Structural Parameters of the DPPC/DOPC (1:1) Membrane in the Presence of 0, 20, and 40 Mol % of POPC Determined by Fitting the Electron Density Profile Using an Even Function Discussed in the Texta

sample	DPPC/DOPC/POPC = 50/50/0 mol %				DPPC/DOPC/POPC = 40/40/20 mol %				DPPC/DOPC/POPC = 30/30/40 mol %
phase	gel phase ρ0=–0.90 ± 0.05		fluid phase ρ0=–0.98 ± 0.02		gel phase ρ0=0.71 ± 0.01		fluid phase ρ0 = −1.09 ± 0.05		gel phase ρ0=–0.72 ± 0.02		fluid phase ρ0=–0.89 ± 0.03
parameters	Zn (Å)	bn (Å–2)	Zn (Å)	bn (Å–2)	Zn (Å)	bn (Å–2)	Zn (Å)	bn (Å–2)	Zn (Å)	bn (Å–2)	Zn (Å)	bn (Å–2)
n = 1: peaks 1 & 5	22.1 ± 0.03	0.0339 ± 0.0016	18.79 ± 0.01	0.024 ± 0.0001	22.59 ± 0.01	0.0366 ± 0.0001	19.1 ± 0.01	0.015 ± 0.0003	22.59 ± 0.01	0.033 ± 0.0002	19.13 ± 0.01	0.022 ± 0.0006
n = 2: peaks 2 & 4	8.30 ± 0.07	0.115 ± 0.0124	5.63 ± 0.04	0.1344 ± 0.0117	6.75 ± 0.07	0.096 ± 0.0048	5.67 ± 0.08	0.1477 ± 0.0235	6.81 ± 0.04	0.0998 ± 0.0036	5.98 ± 0.08	0.1418 ± 0.0214
n = 3: trough 3	0	0.0799 ± 0.0108	0	0.1705 ± 0.0179	0	0.0882 ± 0.0062	0	0.1734 ± 0.0297	0	0.0946 ± 0.005	0	0.133 ± 0.0157

The trough position at z = 0 manifests the consideration of symmetric bilayer in the present analysis.

Conclusions

In the present study, isotherms of lipid monolayer and structure of lipid bilayer have been investigated to understand the preferential mixing of a hybrid lipid in a gel and fluid phase formed by a saturated and an unsaturated lipid, respectively.
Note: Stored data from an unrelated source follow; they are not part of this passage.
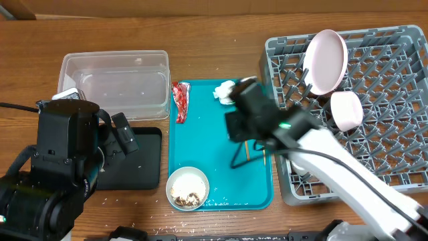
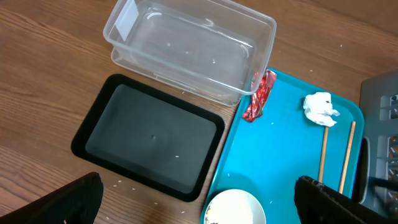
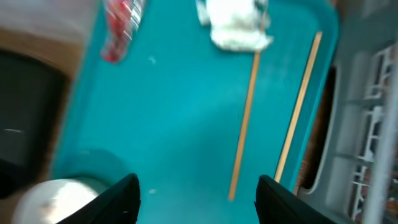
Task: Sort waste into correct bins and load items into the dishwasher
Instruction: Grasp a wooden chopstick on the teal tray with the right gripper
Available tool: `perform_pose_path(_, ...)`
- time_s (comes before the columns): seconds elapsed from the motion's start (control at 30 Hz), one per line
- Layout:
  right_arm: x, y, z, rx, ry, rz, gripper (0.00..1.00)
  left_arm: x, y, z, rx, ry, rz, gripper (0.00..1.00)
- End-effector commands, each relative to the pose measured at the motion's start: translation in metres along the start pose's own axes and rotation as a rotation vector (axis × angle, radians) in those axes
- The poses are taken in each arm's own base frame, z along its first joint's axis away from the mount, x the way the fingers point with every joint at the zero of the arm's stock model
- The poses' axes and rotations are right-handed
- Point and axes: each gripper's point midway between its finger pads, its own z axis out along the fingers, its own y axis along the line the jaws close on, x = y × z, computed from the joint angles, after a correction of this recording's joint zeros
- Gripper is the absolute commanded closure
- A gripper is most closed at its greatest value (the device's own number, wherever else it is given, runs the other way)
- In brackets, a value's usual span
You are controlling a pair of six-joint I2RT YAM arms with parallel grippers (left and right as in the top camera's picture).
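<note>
On the teal tray (image 1: 200, 140) lie the red wrapper (image 1: 180, 100), the white tissue wad (image 1: 224, 90), two chopsticks (image 3: 245, 118) and the cream-white bowl (image 1: 187, 189), which holds rice and brown bits. My right gripper (image 3: 202, 202) is open and empty above the tray, with the near end of the left chopstick between its fingers. The pink plate (image 1: 326, 60) and the small pink bowl (image 1: 346, 110) stand in the grey rack (image 1: 394, 140). My left gripper (image 2: 205, 202) is open and empty over the black tray (image 2: 149, 134), beside the clear tub (image 2: 193, 53).
Loose rice grains lie on the wood in front of the black tray (image 2: 118, 182). The rack's left wall (image 3: 373, 124) stands close to the right of the chopsticks. My right arm (image 1: 321, 154) crosses the rack's front left corner.
</note>
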Motion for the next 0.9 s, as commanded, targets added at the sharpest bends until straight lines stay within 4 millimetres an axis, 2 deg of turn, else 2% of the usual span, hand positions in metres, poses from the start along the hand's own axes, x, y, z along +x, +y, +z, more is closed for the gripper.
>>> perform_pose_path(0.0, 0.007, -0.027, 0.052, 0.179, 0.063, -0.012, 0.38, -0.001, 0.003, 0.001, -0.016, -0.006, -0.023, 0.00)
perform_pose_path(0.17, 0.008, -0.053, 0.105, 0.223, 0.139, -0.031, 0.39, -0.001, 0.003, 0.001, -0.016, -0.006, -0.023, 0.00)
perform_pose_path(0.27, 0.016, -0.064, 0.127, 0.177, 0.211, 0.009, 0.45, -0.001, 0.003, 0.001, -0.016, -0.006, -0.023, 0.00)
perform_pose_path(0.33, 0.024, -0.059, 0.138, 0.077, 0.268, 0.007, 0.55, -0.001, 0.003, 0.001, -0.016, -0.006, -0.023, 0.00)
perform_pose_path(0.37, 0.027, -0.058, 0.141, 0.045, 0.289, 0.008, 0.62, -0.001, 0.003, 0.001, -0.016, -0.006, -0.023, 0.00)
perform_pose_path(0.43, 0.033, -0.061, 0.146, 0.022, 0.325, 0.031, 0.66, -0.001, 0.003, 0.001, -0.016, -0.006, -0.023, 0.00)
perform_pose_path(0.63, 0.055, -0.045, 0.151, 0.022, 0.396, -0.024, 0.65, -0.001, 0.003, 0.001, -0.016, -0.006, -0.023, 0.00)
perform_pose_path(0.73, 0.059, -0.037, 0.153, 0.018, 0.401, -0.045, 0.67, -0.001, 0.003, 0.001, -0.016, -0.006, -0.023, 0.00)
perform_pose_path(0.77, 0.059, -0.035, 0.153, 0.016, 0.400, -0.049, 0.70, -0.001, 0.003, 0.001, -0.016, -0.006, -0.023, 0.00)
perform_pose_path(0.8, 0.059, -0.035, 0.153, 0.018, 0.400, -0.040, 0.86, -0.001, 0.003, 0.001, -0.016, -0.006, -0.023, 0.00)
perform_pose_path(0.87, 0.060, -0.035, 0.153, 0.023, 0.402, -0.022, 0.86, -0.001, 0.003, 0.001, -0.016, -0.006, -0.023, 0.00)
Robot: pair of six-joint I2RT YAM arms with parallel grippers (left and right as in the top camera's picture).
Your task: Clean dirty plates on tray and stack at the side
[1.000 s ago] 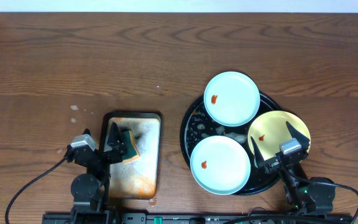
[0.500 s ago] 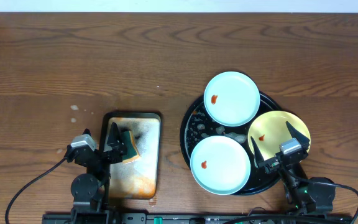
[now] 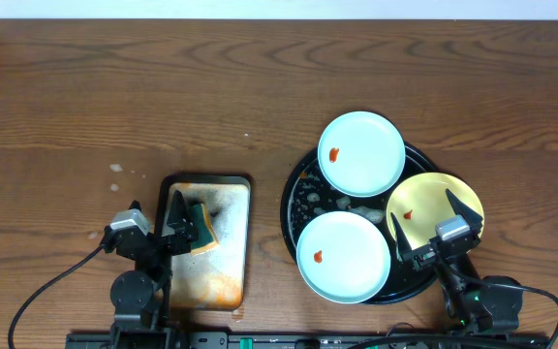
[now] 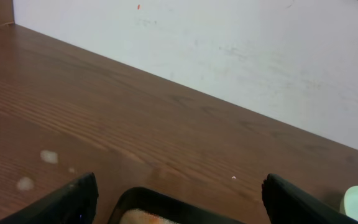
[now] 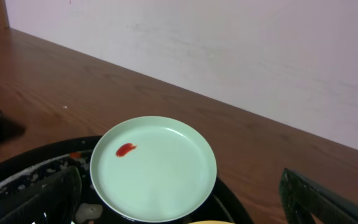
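Observation:
The round black tray holds three plates, each with a red sauce spot. One mint-blue plate lies at the back and shows in the right wrist view. Another mint-blue plate lies at the front. A pale yellow plate lies at the right. My right gripper is open and empty above the yellow plate; in its wrist view the fingers stand wide apart. My left gripper is open and empty over the metal tray; in its wrist view its fingers are wide apart.
A rectangular stained metal tray with a green and yellow sponge sits at the front left. A few white flecks lie on the wooden table to its left. A pale wall runs behind the table.

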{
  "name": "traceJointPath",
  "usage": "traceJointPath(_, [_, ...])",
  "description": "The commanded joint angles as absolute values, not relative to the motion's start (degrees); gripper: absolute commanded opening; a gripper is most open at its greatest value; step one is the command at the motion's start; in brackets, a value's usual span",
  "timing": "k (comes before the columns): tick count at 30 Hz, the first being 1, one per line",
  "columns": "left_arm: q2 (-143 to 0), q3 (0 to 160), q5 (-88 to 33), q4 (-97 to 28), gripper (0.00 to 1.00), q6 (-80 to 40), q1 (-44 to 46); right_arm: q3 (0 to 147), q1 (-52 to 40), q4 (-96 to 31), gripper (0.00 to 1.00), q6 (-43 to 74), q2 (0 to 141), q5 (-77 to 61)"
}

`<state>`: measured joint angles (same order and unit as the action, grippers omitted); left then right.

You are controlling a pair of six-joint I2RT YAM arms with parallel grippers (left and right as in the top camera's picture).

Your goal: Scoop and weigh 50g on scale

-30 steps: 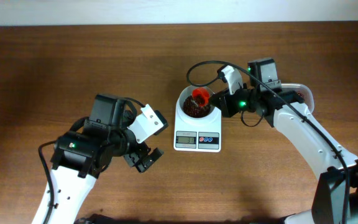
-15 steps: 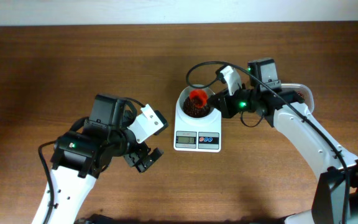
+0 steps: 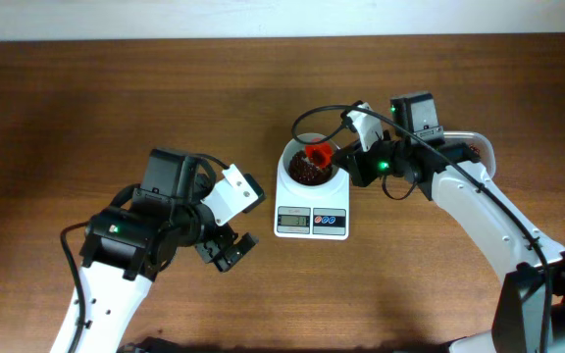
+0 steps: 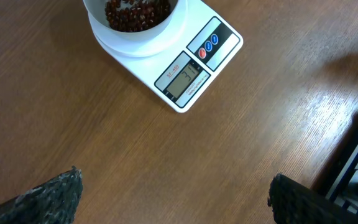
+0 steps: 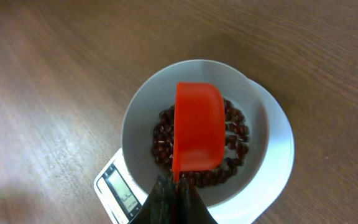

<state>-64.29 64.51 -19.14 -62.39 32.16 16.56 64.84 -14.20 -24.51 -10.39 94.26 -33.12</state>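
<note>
My right gripper (image 5: 176, 194) is clamping the orange scoop (image 5: 197, 130) over the beans (image 5: 164, 138) in the scale (image 3: 311, 222) bowl, frame centre. The left gripper (image 4: 176, 198) is hanging wide open, and only its view is showing me the display (image 4: 183, 79) clearly.

scale (image 3: 311, 211): display digits too small to read from overhead
bowl (image 4: 132, 36): upper part cut off by the left wrist view's top edge
beans (image 5: 232, 135): heap's middle hidden under the orange-red scoop (image 5: 197, 127)
clear tub (image 3: 481, 147): mostly hidden behind the right arm
</note>
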Motion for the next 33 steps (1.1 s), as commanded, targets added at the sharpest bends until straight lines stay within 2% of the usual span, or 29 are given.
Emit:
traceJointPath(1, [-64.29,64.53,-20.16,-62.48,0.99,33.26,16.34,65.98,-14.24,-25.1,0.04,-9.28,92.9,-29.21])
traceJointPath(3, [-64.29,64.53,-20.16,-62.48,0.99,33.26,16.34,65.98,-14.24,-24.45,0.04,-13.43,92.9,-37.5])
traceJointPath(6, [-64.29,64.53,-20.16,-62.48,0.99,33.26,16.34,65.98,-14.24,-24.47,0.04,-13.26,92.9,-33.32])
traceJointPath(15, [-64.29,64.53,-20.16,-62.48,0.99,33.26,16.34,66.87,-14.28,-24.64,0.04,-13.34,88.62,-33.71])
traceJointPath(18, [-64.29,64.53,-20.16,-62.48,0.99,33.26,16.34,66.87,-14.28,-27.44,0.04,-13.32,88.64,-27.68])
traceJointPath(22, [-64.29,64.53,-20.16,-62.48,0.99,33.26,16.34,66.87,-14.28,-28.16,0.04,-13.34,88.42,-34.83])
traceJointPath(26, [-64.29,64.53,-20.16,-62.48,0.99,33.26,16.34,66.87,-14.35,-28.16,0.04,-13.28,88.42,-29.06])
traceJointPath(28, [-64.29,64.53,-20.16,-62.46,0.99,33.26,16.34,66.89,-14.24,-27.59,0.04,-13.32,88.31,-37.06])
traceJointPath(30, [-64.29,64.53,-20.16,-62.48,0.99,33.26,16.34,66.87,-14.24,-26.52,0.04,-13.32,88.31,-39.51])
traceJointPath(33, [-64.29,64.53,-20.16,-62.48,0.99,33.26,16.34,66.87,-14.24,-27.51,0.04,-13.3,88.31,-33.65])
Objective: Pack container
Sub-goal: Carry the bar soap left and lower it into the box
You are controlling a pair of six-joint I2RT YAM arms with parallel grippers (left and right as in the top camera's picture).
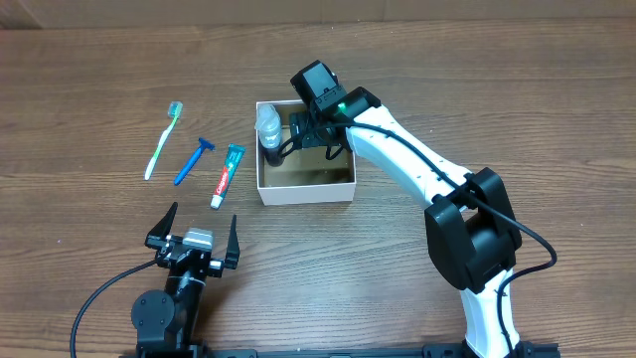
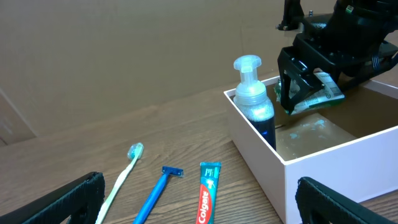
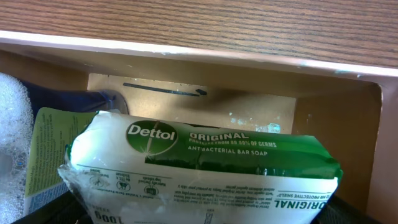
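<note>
Holding the soap bar (image 3: 205, 168) clamped between its jaws, right gripper (image 1: 312, 129) hangs over the container (image 1: 303, 192), mid-table toward the far edge; best lower it flat onto bare floor clear of the pump bottle (image 1: 268, 127) before releasing; left gripper (image 1: 198, 225) sits wide open, empty, by the near edge.

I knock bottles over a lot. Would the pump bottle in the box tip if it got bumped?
Probably quite easily: the pump bottle stands upright and looks tall and narrow. The container wall right beside it might catch it on that side.
</note>
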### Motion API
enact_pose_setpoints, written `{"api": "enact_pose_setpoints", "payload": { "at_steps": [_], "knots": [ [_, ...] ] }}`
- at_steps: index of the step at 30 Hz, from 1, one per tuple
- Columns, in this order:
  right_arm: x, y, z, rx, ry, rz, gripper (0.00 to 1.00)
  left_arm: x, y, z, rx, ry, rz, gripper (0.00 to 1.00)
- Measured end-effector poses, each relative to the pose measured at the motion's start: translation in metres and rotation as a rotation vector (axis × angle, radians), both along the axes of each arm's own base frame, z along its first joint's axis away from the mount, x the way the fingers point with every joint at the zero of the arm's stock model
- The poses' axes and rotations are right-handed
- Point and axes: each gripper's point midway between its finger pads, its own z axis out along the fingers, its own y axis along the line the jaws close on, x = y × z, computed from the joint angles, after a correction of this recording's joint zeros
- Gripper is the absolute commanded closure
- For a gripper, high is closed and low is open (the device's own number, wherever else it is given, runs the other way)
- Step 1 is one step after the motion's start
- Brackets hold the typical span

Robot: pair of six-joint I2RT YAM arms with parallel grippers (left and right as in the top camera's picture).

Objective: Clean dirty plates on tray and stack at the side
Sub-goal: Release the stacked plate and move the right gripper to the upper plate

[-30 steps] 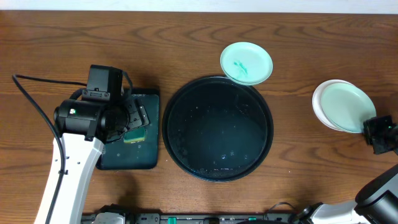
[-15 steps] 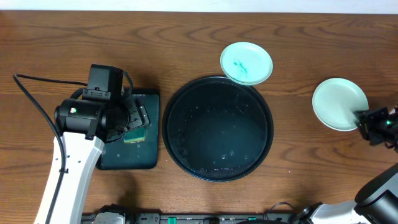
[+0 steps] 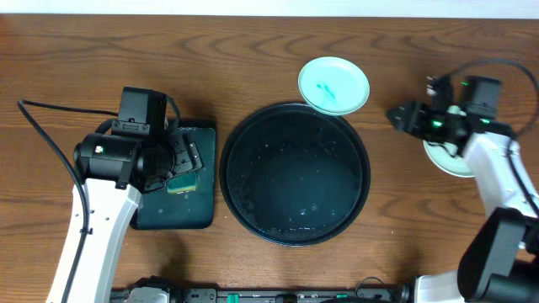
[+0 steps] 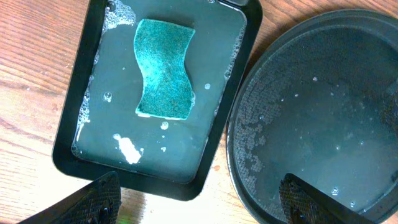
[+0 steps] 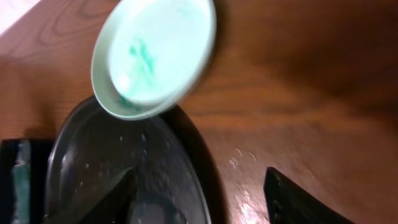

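A pale mint plate (image 3: 333,85) with teal smears rests at the upper right rim of the round black tray (image 3: 295,177). In the right wrist view that plate (image 5: 152,56) overlaps the wet tray (image 5: 124,168). My right gripper (image 3: 397,116) hovers open and empty to the right of the smeared plate; in its own view the gripper (image 5: 199,199) straddles the tray's rim and bare wood. A stack of plates (image 3: 450,160) lies at the right, mostly hidden under the right arm. My left gripper (image 4: 202,202) is open and holds nothing.
A dark rectangular tray (image 4: 93,81) with soapy water holds a green sponge (image 4: 165,68), left of the round tray (image 4: 323,112). In the overhead view the left arm (image 3: 109,160) covers part of that tray (image 3: 202,210). A black cable (image 3: 50,143) trails at the left.
The right arm has swung up and left from the table's right edge, leaving the mint plate on the stack, and its jaws have opened. The left arm has not moved.
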Motion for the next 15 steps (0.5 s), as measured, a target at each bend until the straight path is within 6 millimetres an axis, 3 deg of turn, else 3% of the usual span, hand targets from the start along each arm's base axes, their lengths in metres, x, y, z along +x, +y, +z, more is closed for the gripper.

The thermodynamic parameters obtained from the isotherm measurements clearly showed that the hybrid lipid POPC mixes well in the unsaturated DOPC phase reducing the overall Gibbs free energy. The structural changes observed in the fluid phase are much more prominent compared to the gel phase, which are quantified by the electron density profile extracted from the X-ray reflectivity data. Further, the hybrid lipid POPC induces a bigger area fraction of DOPC by directly mixing in the fluid phase of the unsaturated lipid. On the other hand, even though there is no direct mixing of the hybrid lipid in the DPPC phase, its presence at the phase boundary changes the organization of the saturated lipid. However, the magnitude of this change is much weaker compared to the change in the unsaturated lipid phase.